WORK REQUEST
Each entry in the block below needs to be copied out exactly.

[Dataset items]
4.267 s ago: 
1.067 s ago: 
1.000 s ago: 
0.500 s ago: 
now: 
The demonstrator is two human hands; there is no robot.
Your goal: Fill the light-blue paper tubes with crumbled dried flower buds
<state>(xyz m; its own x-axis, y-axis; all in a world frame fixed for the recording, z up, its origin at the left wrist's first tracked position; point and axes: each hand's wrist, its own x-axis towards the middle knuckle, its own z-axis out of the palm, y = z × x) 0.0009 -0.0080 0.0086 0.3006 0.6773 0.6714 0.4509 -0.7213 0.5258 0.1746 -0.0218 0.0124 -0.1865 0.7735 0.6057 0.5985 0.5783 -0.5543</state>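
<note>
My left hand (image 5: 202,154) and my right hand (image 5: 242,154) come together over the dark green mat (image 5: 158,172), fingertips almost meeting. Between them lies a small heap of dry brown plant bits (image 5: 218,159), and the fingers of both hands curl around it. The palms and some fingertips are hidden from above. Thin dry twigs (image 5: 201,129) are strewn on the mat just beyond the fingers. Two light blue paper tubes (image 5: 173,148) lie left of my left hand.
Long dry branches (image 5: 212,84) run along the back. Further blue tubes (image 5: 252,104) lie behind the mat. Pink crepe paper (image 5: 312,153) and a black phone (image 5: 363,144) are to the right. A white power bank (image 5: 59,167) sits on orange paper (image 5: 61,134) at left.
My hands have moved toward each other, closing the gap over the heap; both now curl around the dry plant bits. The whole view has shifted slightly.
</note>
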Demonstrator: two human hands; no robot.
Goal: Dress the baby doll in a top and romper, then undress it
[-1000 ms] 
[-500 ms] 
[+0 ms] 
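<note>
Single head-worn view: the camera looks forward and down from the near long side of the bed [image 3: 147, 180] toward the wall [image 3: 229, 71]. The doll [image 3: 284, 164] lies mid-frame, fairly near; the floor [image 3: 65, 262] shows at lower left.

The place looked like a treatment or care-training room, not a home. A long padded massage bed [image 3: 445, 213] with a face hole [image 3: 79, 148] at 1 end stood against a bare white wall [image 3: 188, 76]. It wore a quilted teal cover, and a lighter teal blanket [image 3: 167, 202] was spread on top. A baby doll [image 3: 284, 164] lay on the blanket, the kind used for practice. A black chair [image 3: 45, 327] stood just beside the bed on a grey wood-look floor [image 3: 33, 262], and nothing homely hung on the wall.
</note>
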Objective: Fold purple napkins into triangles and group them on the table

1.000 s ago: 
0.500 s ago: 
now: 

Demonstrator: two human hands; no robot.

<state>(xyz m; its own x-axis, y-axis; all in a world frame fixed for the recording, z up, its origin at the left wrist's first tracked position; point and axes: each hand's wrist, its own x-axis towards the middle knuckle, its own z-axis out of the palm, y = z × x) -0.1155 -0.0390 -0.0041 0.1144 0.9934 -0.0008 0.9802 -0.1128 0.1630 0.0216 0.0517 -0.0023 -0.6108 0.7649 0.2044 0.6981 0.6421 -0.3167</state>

RESPONSE BOX
4.267 s ago: 
1.067 s ago: 
1.000 s ago: 
0.500 s ago: 
now: 
The demonstrator is two human hands; there is no robot.
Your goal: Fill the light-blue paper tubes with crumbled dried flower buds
<state>(xyz m; its own x-axis, y-axis; all in a world frame fixed for the recording, z up, its origin at the left wrist's first tracked position; point and axes: each hand's wrist, its own x-axis towards the middle knuckle, its own z-axis out of the palm, y = z × x) 0.0009 -0.0080 0.0086 0.3006 0.6773 0.6714 0.4509 -0.7213 0.5258 0.1746 -0.0218 0.0124 -0.1865 0.7735 0.6057 0.5985 0.5783 -0.5543</state>
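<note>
My left hand (image 5: 202,154) and my right hand (image 5: 242,154) come together over the dark green mat (image 5: 158,172), fingertips almost meeting. Between them lies a small heap of dry brown plant bits (image 5: 218,159), and the fingers of both hands curl around it. The palms and some fingertips are hidden from above. Thin dry twigs (image 5: 201,129) are strewn on the mat just beyond the fingers. Two light blue paper tubes (image 5: 173,148) lie left of my left hand.
Long dry branches (image 5: 212,84) run along the back. Further blue tubes (image 5: 252,104) lie behind the mat. Pink crepe paper (image 5: 312,153) and a black phone (image 5: 363,144) are to the right. A white power bank (image 5: 59,167) sits on orange paper (image 5: 61,134) at left.
My hands have moved toward each other, closing the gap over the heap; both now curl around the dry plant bits. The whole view has shifted slightly.
</note>
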Demonstrator: two human hands; no robot.
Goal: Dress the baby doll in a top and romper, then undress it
[-1000 ms] 
[-500 ms] 
[+0 ms] 
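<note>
Single head-worn view: the camera looks forward and down from the near long side of the bed [image 3: 147, 180] toward the wall [image 3: 229, 71]. The doll [image 3: 284, 164] lies mid-frame, fairly near; the floor [image 3: 65, 262] shows at lower left.

The place looked like a treatment or care-training room, not a home. A long padded massage bed [image 3: 445, 213] with a face hole [image 3: 79, 148] at 1 end stood against a bare white wall [image 3: 188, 76]. It wore a quilted teal cover, and a lighter teal blanket [image 3: 167, 202] was spread on top. A baby doll [image 3: 284, 164] lay on the blanket, the kind used for practice. A black chair [image 3: 45, 327] stood just beside the bed on a grey wood-look floor [image 3: 33, 262], and nothing homely hung on the wall.
</note>
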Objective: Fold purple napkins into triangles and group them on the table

1.000 s ago: 
0.500 s ago: 
now: 

Demonstrator: two human hands; no robot.

<state>(xyz m; its own x-axis, y-axis; all in a world frame fixed for the recording, z up, its origin at the left wrist's first tracked position; point and axes: each hand's wrist, its own x-axis towards the middle knuckle, its own z-axis out of the palm, y = z × x) -0.1155 -0.0390 -0.0041 0.1144 0.9934 -0.0008 0.9802 -0.1128 0.1630 0.0216 0.0517 -0.0023 -0.6108 0.7649 0.2044 0.6981 0.6421 -0.3167</state>

This answer has been written out in full.